Here is my ceviche recipe in 3 easy steps.


Step 1, catch a fish.


Now this is not absolutely necessary.  If you live in a major city and have a reliable fish merchant in your town, you can probably get sushi grade fish, which would be what you want for this.  However, nothing beats the fresh clean taste of ceviche made from a fish that was swimming in the sea less than 24 hours earlier.  I've made ceviche from dodgy fish before, and believe me, it's not worth the effort.  For 2 - 3 people, you'll need about a half pound of fish.  


I was on Tiki Island, just west of Galveston visiting my sister over the weekend and my brother-in-law put us on some fish right under the causeway.  Which made my first batch of ceviche for 2010 possible.  I caught the chunky sheepshead on the far left in the photo below.






Step 2, marinate.


Cut the fish into a small dice, about 1/2" max. You'll need a good sharp knife for that. Then put the fish in a glass or ceramic bowl, and add enough fresh lime juice to cover the fish. For that amount of fish, it will probably take at least 8 good sized limes, perhaps a few more. Cover the bowl with plastic wrap or foil, and park it in the fridge for 4-6 hours or over night.

Step 3, dress it up.



Drain the lime juice from the fish. Add 1/4 cup of finely diced onion (or shallot, or scallion), a handful of sliced green olives, 1 minced clove of garlic, 1 finely diced serrano or jalapeno chile, and a handful of chopped cilantro. Pour in about 2 or 3 tablespoons of extra virgin olive oil and salt and pepper to taste. Toss the ingredients and give it a taste. If it's a little flat add the juice of 1 lime and/or a bit more salt. 

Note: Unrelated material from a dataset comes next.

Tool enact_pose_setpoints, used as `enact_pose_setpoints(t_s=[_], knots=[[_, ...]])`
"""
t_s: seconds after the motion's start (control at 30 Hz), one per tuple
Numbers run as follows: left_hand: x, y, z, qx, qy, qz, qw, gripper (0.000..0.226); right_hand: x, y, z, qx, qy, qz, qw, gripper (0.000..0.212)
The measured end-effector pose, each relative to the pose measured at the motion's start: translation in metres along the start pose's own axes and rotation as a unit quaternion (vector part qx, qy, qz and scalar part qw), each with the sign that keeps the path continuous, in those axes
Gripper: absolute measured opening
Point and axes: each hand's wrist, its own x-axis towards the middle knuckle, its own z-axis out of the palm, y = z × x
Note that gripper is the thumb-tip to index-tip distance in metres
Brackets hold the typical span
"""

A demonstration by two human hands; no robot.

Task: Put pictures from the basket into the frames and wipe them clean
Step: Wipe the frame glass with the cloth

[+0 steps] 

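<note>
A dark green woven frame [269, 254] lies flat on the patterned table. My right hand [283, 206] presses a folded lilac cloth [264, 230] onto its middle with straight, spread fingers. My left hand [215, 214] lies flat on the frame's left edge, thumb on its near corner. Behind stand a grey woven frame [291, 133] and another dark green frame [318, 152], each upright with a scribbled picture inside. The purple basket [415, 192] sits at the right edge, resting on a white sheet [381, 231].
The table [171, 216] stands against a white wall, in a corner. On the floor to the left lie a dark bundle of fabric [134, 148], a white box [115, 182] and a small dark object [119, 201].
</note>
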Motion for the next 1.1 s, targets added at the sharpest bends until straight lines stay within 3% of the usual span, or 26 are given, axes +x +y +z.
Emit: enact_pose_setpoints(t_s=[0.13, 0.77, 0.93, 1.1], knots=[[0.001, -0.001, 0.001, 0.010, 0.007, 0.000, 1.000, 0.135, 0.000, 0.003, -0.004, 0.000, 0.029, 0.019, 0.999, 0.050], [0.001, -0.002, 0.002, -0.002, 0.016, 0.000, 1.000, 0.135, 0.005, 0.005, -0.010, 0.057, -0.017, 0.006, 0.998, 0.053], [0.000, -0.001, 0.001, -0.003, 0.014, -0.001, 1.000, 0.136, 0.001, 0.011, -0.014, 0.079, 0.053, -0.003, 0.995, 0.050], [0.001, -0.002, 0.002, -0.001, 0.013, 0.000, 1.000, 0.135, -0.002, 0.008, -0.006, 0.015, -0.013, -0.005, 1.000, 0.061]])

I almost always serve my ceviche with chunky guacamole on the side, and corn chips or saltines.






In terms of the fish to use, I prefer a mild white fleshed fish. Grouper, trout, redfish, and flounder all work well. For this batch I used what the bay provided, a combination of sheepshead, speckled trout, and black drum.  Use whatever looks freshest. I've also used mahi mahi and amberjack, but those larger ocean fish give you a slightly different texture. It ends up more chunky, but still very good. I've never tried using salmon of fresh tuna, but wouldn't necessarily rule it out. Scallops and shrimp are also fair game, but those should probably be lightly poached first.

Some variations. If you don't have serrano or jalapeno, any chile will do even habaneros. It depends on your tolerance for heat. It's best to add a little to start then taste, and add more to get it to the heat level you want. To give it an asian spin, skip the olives and serrano and add some sirracha sauce and about a tablespoon of minced fresh ginger root. I'd probably also use a more neutral oil such as peanut or grape seed in place of the olive oil.   For more of a Polynesian flair skip the olives, and use pineapple and ginger.  Really, it's all about the technique.  Once you have the marinated fish, you can go any number of directions with it.  Enjoy.